Ecocardiograma control: datos de constricción pericárdica, movimiento paralelo de ambas hojas pericardio y engrosamiento. Aunque inicialmente tras la pericardiocentesis percutánea mejora significativamente, después se observa que el derrame pericárdico aumenta progresivamente y persisten signos y síntomas de insuficiencia cardiaca, por lo que se realiza pericardiotomía subxifoidea drenando 200 cc de líquido purulento y fibrina.

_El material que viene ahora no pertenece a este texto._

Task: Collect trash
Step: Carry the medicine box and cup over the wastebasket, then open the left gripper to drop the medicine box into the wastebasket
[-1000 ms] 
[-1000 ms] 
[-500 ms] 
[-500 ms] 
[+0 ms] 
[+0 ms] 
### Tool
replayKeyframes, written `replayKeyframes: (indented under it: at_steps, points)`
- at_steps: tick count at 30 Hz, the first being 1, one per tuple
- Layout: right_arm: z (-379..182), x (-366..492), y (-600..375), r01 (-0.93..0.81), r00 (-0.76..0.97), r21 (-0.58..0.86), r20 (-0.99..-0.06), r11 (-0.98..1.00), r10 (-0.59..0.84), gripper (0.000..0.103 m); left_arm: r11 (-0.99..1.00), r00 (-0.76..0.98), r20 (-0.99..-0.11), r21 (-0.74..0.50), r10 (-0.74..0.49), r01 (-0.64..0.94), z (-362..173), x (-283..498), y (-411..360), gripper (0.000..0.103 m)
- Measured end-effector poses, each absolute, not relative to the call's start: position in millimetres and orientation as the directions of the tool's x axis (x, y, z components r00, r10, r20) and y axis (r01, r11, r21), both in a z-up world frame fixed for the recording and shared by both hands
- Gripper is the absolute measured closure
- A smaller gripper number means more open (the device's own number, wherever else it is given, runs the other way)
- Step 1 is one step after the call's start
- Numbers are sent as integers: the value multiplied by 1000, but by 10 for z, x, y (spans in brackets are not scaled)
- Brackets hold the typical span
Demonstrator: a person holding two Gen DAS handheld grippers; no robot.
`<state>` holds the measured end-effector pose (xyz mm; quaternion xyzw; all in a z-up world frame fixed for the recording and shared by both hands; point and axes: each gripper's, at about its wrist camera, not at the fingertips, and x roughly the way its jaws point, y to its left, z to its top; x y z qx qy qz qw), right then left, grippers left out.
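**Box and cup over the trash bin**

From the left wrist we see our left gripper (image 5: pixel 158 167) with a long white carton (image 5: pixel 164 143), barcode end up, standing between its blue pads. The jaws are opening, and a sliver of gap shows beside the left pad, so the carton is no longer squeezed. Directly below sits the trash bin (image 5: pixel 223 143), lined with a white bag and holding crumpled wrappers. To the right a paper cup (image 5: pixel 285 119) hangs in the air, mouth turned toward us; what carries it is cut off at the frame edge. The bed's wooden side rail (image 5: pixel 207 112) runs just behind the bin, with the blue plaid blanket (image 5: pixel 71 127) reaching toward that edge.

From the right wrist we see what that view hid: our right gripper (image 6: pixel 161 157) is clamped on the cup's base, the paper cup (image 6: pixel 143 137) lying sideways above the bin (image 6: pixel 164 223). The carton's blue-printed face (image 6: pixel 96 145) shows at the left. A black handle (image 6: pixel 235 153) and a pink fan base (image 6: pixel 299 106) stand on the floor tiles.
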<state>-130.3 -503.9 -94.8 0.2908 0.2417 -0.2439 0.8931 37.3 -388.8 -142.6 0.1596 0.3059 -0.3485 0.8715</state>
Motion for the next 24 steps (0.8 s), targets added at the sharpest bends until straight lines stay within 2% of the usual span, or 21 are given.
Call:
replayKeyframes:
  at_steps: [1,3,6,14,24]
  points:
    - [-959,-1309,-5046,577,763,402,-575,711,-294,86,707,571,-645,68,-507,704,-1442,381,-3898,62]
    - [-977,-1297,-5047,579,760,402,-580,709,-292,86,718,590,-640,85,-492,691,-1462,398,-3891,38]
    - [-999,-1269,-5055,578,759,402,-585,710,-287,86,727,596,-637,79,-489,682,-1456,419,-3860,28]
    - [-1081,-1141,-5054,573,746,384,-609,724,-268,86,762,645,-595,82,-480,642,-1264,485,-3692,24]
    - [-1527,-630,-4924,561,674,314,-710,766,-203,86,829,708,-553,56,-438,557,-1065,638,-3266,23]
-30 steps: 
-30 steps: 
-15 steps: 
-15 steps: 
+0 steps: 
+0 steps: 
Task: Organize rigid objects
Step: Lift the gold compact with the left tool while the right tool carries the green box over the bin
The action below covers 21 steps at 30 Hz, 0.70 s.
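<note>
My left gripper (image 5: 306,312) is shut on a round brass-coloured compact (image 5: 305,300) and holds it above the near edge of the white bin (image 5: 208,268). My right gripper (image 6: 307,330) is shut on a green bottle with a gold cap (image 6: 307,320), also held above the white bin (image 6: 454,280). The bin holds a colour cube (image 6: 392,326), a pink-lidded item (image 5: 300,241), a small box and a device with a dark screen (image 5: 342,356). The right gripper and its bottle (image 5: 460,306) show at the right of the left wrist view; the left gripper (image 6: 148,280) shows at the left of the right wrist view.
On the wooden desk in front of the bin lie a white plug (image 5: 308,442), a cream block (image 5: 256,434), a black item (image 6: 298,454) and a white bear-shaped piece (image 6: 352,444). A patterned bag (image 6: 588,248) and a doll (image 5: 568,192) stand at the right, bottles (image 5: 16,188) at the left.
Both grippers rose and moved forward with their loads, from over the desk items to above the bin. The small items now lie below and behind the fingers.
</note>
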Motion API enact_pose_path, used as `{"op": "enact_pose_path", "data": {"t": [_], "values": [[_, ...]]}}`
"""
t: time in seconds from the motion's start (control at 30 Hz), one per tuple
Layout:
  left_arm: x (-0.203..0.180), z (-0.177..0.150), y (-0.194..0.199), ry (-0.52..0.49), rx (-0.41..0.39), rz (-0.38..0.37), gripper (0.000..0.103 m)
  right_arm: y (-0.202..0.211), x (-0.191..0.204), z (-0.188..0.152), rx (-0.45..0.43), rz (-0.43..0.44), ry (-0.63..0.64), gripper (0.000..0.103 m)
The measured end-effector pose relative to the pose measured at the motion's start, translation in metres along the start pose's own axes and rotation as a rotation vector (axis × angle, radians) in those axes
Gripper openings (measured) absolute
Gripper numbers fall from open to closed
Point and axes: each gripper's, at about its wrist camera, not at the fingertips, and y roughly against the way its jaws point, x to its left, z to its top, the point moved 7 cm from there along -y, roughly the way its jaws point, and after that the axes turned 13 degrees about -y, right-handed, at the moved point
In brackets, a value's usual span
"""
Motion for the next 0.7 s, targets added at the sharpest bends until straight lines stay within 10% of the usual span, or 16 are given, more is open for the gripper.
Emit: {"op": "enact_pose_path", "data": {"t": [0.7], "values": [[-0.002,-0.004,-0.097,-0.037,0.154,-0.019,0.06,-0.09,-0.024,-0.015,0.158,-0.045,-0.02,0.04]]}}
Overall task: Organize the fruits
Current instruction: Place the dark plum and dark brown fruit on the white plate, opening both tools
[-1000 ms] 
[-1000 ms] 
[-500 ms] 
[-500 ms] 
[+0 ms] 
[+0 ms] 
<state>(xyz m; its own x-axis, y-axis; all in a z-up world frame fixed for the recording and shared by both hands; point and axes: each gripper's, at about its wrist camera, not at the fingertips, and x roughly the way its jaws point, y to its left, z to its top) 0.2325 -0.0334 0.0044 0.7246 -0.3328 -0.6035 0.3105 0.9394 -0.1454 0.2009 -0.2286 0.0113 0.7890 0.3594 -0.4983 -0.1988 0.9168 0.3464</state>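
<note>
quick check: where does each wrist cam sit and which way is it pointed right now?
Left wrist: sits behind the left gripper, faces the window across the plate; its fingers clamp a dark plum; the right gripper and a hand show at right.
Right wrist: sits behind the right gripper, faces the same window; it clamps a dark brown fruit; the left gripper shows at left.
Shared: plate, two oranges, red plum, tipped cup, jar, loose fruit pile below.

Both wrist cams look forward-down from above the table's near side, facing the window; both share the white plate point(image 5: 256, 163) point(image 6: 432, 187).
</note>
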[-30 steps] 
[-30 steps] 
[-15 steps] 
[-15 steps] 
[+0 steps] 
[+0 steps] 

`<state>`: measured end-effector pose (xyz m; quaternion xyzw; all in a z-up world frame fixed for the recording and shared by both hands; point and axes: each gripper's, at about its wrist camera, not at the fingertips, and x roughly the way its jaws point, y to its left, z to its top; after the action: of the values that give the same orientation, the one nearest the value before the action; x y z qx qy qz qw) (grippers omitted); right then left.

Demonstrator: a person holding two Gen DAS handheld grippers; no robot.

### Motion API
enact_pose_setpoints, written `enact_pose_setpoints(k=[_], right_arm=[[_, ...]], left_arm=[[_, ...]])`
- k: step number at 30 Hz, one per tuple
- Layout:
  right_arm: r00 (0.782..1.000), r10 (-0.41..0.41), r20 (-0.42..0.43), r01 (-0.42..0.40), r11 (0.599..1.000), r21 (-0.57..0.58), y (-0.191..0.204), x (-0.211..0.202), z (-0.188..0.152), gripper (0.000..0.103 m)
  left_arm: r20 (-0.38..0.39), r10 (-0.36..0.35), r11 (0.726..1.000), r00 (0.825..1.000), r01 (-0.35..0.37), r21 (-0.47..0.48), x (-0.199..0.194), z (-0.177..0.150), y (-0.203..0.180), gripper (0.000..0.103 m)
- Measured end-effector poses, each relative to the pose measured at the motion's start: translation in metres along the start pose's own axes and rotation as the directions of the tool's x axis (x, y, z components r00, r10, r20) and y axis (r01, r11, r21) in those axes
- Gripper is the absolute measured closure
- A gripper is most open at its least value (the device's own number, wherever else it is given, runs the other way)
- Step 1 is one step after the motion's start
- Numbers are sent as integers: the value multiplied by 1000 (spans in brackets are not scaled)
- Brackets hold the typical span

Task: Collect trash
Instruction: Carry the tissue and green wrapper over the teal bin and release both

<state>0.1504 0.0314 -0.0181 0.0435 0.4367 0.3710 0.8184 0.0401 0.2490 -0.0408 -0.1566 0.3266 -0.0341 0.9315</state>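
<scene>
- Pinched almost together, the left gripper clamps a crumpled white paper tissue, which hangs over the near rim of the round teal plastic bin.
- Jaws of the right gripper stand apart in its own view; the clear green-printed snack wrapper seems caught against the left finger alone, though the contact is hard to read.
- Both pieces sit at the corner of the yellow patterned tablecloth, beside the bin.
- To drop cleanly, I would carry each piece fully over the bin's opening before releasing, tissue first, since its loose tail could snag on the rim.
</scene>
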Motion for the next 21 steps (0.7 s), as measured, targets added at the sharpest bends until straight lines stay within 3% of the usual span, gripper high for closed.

Anatomía patológica: pericarditis crónica fibrosa con superficie interna necrohemorrágica y purulenta. Gran reacción fibroblástica y esclerosis asociada. Mejoría de la situación clínica y afebril pero en los ecocardiogramas seriados aumento del derrame pericárdico en la cara lateral aumento progresivo por lo que se realiza cirugía cardiaca y se extirpa el pericardio mediante pericardiectomía interfrénica y drenaje de absceso epicárdico en cara lateral de ventrículo izquierdo y en aurícula derecha.
Cultivo cápsula pericárdica negativo. Quantiferon negativo, resultado que indica mínima probabilidad de infección por M. Tuberculosis.

El paciente completó varias semanas de tratamiento antibiótico intravenoso (inicialmente: meropenem 1 g/8h, 3 semanas + vancomicina 1 día y posteriormente: imipenem 0,5 g/8h + amikacina 800 mg/24h, 2 semanas). Buena evolución y mejoría progresiva posterior. En total estuvo ingresado más de dos meses. En la actualidad el paciente se encuentra asintomático y realizando vida activa. En los ecocardiogramas de control ha desaparecido completamente el derrame pericárdico.

DIAGNÓSTICO
Recidiva hernia paraesofágica intervenida con cirugía tipo Nissen.
Pericarditis aguda purulenta, derrame pericárdico grave y taponamiento cardiaco.
Pericarditis efusivo-constrictiva.
Pericardiocentesis evacuadora y diagnóstica.
Pericardiotomía subxifoidea.
Pericardiectomía y drenaje de absceso pericárdico.